Alpha-tocopherol decreases iron-induced hippocampal and nigral neuron loss.

机构信息

School of Health, Hitit University, 19100, Corum, Turkey.

出版信息

Cell Mol Neurobiol. 2010 Apr;30(3):389-94. doi: 10.1007/s10571-009-9461-8. Epub 2009 Oct 2.

Abstract

There are many studies about iron-induced neuronal hyperactivity and oxidative stress. Some reports also showed that iron levels rise in the brain in some neurodegenerative diseases such as Parkinson's (PD) and Alzheimer's disease (AD). It has been suggested that excessive iron level increases oxidative stress and causes neuronal death. Tocopherols act as a free radical scavenger when phenoxylic head group encounters a free radical. We have aimed to identify the effect of alpha-tocopherol (Vitamin E) on iron-induced neurotoxicity. For this reason, rats were divided into three groups as control, iron, and iron + alpha-tocopherol groups. Iron chloride (200 mM in 2.5 microl volume) was injected into brain ventricle of iron and iron + alpha-tocopherol group rats. Same volume of saline (2.5 microl) was given to the rats belonging to control group. Rats of iron + alpha-tocopherol group received intraperitoneally (i.p.) alpha-tocopherol (100 mg/kg/day) for 10 days. After 10 days, rats were perfused intracardially under deep urethane anesthesia. Removed brains were processed using standard histological techniques. The numbers of neurons in hippocampus and substantia nigra of all rats were estimated by stereological techniques. Results of present study show that alpha-tocopherol decreased hippocampal and nigral neuron loss from 51.7 to 12.1% and 41.6 to 17.8%, respectively.

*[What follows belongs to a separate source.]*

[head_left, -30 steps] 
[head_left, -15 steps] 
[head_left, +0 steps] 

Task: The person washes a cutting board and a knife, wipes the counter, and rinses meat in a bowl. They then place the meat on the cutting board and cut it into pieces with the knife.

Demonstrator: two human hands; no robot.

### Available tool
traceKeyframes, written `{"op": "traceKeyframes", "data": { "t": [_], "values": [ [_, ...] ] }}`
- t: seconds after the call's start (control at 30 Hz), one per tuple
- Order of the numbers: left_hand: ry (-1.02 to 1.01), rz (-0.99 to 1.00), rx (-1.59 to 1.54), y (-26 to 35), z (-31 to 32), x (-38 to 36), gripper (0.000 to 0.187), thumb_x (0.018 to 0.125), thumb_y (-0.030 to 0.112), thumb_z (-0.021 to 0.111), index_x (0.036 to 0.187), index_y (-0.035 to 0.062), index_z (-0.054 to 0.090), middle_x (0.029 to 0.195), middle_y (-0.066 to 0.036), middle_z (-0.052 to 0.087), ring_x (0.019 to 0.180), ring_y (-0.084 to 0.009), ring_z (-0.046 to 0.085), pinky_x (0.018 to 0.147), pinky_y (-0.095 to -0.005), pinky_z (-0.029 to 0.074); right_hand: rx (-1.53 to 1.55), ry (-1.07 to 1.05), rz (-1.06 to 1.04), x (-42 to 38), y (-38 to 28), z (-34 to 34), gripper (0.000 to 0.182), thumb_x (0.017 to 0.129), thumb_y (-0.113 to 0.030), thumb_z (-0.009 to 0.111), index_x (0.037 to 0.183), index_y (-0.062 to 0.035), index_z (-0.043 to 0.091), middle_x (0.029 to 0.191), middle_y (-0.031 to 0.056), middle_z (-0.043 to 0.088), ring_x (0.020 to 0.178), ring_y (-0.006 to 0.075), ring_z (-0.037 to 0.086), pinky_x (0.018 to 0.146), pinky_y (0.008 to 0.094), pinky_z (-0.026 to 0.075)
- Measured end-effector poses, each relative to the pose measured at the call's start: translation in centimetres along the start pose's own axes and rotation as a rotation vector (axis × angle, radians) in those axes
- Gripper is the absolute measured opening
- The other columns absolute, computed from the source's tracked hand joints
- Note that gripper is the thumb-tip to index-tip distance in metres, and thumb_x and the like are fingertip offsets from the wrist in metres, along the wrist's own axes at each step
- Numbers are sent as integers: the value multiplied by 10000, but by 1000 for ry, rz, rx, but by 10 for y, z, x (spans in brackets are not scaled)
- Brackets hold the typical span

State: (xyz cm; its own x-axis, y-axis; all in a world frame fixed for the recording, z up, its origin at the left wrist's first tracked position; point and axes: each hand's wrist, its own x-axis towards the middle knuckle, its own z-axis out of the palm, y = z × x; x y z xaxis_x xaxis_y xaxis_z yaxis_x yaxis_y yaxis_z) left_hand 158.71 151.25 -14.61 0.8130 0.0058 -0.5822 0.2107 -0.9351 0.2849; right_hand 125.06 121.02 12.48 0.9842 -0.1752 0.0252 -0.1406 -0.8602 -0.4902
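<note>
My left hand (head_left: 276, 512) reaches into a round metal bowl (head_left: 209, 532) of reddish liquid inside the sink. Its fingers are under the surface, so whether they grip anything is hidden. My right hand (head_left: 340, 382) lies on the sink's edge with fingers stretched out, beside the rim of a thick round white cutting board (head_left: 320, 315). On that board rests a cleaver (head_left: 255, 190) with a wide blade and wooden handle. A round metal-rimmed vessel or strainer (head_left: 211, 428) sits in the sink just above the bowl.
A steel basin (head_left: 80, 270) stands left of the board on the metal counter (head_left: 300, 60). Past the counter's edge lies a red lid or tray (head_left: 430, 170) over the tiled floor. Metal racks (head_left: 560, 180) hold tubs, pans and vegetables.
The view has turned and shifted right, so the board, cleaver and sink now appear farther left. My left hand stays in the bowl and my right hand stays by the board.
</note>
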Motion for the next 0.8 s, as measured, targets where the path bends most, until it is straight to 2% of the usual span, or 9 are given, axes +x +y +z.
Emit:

Findings of the present study suggest that alpha-tocopherol may have neuroprotective effects against iron-induced hippocampal and nigral neurotoxicity and it may have a therapeutic significance for neurodegenerative diseases involved iron.

摘要

有许多关于铁诱导神经元过度活跃和氧化应激的研究。一些报告还表明,在一些神经退行性疾病中,如帕金森病(PD)和阿尔茨海默病(AD),大脑中的铁含量会升高。有人认为,过量的铁水平会增加氧化应激,导致神经元死亡。生育酚在酚氧基头部基团遇到自由基时充当自由基清除剂。我们旨在确定α-生育酚(维生素 E)对铁诱导神经毒性的影响。为此,将大鼠分为对照组、铁组和铁+α-生育酚组三组。将氯化铁(2.5 微升体积 200mM)注入铁和铁+α-生育酚组大鼠的脑室。对照组大鼠给予相同体积的生理盐水(2.5 微升)。铁+α-生育酚组大鼠腹腔内(i.p.)给予α-生育酚(100mg/kg/天)10 天。10 天后,大鼠在深度氨基甲酸乙酯麻醉下心脏灌流。取出大脑,用标准组织学技术处理。通过立体学技术估计所有大鼠海马和黑质神经元的数量。本研究的结果表明,α-生育酚使海马和黑质神经元的丢失从 51.7%减少到 12.1%和 41.6%减少到 17.8%。本研究的结果表明,α-生育酚可能对铁诱导的海马和黑质神经毒性具有神经保护作用,并且可能对涉及铁的神经退行性疾病具有治疗意义。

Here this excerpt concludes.